Your assignment: In the listing below, locate the line with "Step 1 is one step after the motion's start" and the line with "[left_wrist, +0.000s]", then output both and everything between them exactly, minus any pictures.
*** Opening Supplied records ***
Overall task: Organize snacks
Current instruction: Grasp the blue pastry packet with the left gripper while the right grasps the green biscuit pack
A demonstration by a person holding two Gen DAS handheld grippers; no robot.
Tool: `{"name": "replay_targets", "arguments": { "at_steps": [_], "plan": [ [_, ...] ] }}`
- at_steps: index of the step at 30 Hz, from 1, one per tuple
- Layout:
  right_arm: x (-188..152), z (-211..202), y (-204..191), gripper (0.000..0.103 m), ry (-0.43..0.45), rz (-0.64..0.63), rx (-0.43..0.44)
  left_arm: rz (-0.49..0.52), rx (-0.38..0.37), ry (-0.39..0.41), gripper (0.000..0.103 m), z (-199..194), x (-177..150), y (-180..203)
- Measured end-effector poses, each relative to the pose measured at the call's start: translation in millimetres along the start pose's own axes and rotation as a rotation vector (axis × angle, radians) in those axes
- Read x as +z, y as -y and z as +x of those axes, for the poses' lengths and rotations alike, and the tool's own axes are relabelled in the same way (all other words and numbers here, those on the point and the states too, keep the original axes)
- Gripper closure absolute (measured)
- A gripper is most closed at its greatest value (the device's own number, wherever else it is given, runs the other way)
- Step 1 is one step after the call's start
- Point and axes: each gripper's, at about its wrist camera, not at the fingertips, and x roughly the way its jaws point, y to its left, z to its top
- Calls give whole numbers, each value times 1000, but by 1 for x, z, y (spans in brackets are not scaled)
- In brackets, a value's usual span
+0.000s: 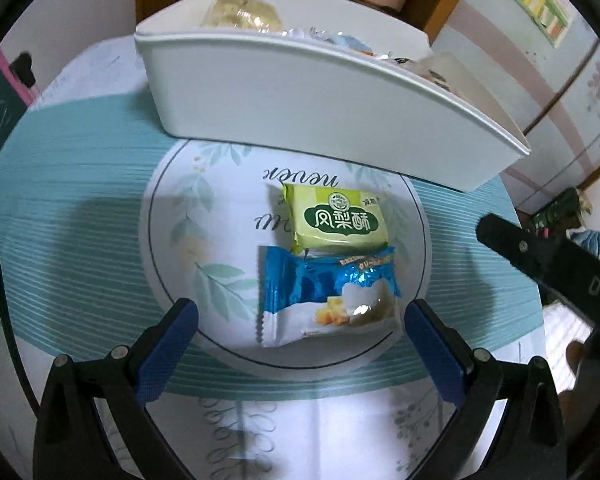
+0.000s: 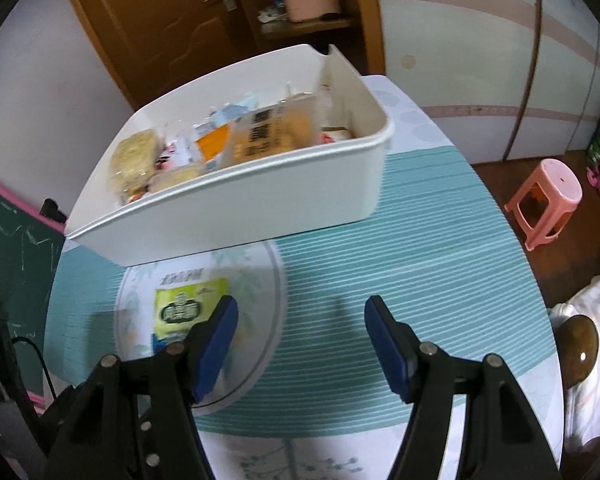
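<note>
White plastic is forming the wall of the storage bin [image 1: 300,108], which is filling the far side of the left wrist view and standing on the teal striped tablecloth [image 1: 72,184]. Just in front of its near wall, the green snack packet [image 1: 338,218] and the blue snack packet [image 1: 326,300] are lying touching one another inside the round printed panel [image 1: 172,200] of the cloth. The left gripper [image 1: 300,316] is hovering above the blue packet with its blue pads [image 1: 168,344] spread wide and gripping nothing; open cloth is lying to the left of the packets, while the bin wall is closing off the far side. The right gripper's black body is entering at the right edge of this view. In the right wrist view, the right gripper [image 2: 300,312] is standing wide open and empty over bare striped cloth, well to the right of the green packet [image 2: 188,304], whose lower part its left finger is covering. This view is looking down into the bin [image 2: 228,204], showing many wrapped snacks [image 2: 260,136] piled inside, which the left view is only glimpsing above the rim. It is also showing the table's right edge, with a pink stool [image 2: 544,200] on the floor beyond; the blue packet is mostly hidden here.
</note>
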Motion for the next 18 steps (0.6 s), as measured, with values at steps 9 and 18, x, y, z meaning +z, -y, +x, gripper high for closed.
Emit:
{"name": "replay_targets", "arguments": {
  "at_steps": [9,18],
  "plan": [
    [-4,11,17,37,-9,21,-17,-3,96,23,0,11,3,26],
    [-5,10,21,37,-3,16,-38,133,196,72,71,8,-5,57]
  ]
}}
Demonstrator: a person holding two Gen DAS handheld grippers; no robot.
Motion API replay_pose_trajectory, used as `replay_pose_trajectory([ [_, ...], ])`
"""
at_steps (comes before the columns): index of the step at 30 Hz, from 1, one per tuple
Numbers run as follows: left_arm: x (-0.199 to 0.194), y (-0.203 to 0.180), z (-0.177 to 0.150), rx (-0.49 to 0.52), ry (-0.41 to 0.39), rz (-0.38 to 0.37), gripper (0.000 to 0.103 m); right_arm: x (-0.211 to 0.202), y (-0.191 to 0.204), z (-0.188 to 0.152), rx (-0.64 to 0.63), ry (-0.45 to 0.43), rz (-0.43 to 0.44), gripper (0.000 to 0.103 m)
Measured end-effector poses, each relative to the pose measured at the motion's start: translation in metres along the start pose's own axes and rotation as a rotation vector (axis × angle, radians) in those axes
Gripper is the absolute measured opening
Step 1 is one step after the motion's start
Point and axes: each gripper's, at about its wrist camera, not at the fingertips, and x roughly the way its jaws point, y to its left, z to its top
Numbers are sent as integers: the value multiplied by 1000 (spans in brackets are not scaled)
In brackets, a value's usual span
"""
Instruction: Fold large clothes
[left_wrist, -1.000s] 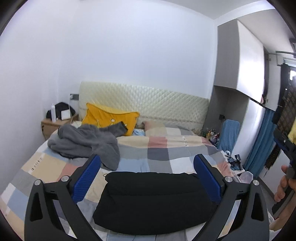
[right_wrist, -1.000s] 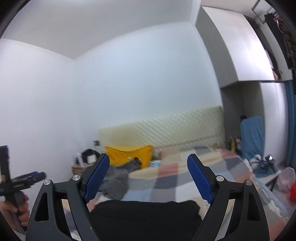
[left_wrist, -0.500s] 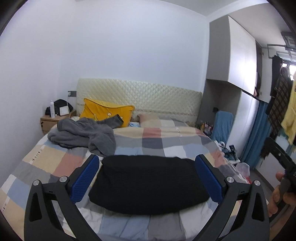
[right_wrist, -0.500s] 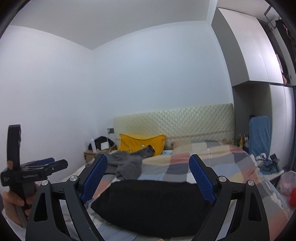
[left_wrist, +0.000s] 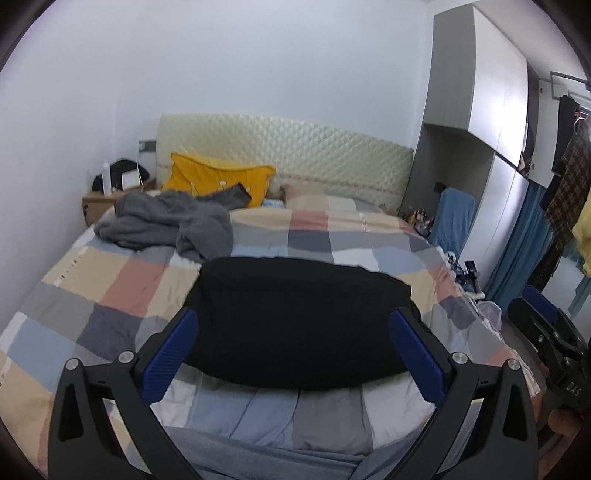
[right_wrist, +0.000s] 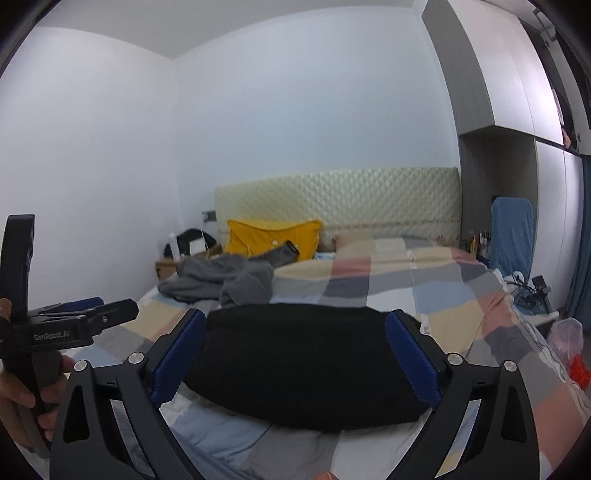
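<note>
A folded black garment (left_wrist: 299, 321) lies flat on the checked bedspread (left_wrist: 122, 284) near the foot of the bed; it also shows in the right wrist view (right_wrist: 306, 365). A crumpled grey garment (left_wrist: 166, 225) lies further back on the left, seen too in the right wrist view (right_wrist: 225, 280). My left gripper (left_wrist: 293, 350) is open and empty, held back from the black garment. My right gripper (right_wrist: 295, 354) is open and empty, also short of it. Each gripper shows at the edge of the other's view: the right one in the left wrist view (left_wrist: 546, 332), the left one in the right wrist view (right_wrist: 74, 321).
A yellow pillow (left_wrist: 218, 181) leans on the quilted headboard (left_wrist: 295, 155). A wooden nightstand (left_wrist: 103, 203) stands at the back left. A blue chair (left_wrist: 454, 218), cables and bags fill the floor on the right, by the wardrobe (left_wrist: 491, 129) and hanging clothes (left_wrist: 569, 177).
Both grippers have pulled back and tilted down, so the bed and black garment sit higher and fuller in view. Both stay open. The garments have not moved.
</note>
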Motion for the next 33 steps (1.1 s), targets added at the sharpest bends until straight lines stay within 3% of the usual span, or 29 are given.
replay_pose_trajectory([
  [3,10,-1,-7,5,32,31,103,9,0,-11,8,34,-1,98],
  [7,21,-1,-17,0,66,9,103,19,-3,-24,26,80,-10,98],
  [16,46,-9,-30,33,131,42,103,38,-8,-47,27,167,-25,98],
  [33,52,0,-29,37,148,42,103,49,-12,-47,33,189,-39,98],
])
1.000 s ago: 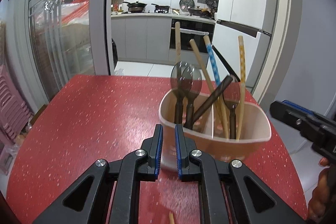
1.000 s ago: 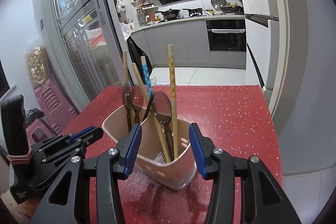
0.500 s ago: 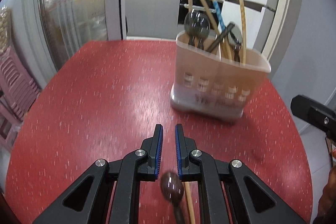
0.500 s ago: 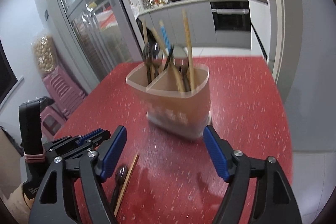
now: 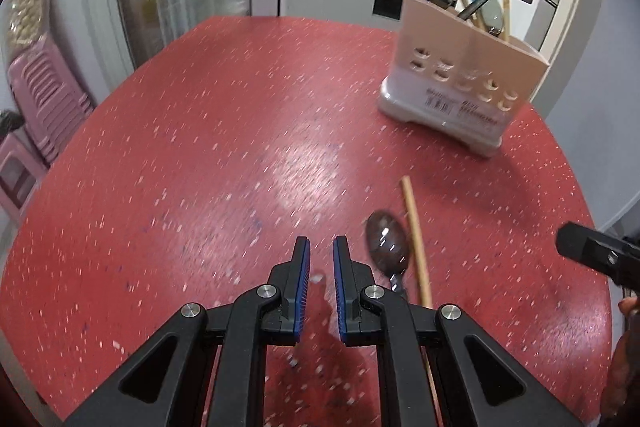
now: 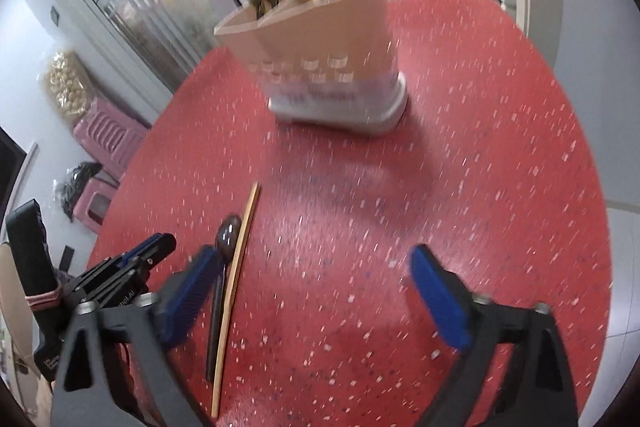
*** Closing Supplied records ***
Your response:
Step 1 is one step after the motion's start
Point and axes: each gripper's, at about its wrist camera, not at the fingertips, and x roughly the way its jaws point, y to its left, z to its top
Numbers are sent as integers: the value multiplied by 1000 (spans in brackets are not scaled)
In brackets, a value's usual span
"""
Instruction: Fold large clothes
[left_wrist, -1.000s] 
[right_wrist, -1.000s] 
[left_wrist, -0.500s] 
[right_wrist, -0.500s] 
[left_wrist, +0.000s] 

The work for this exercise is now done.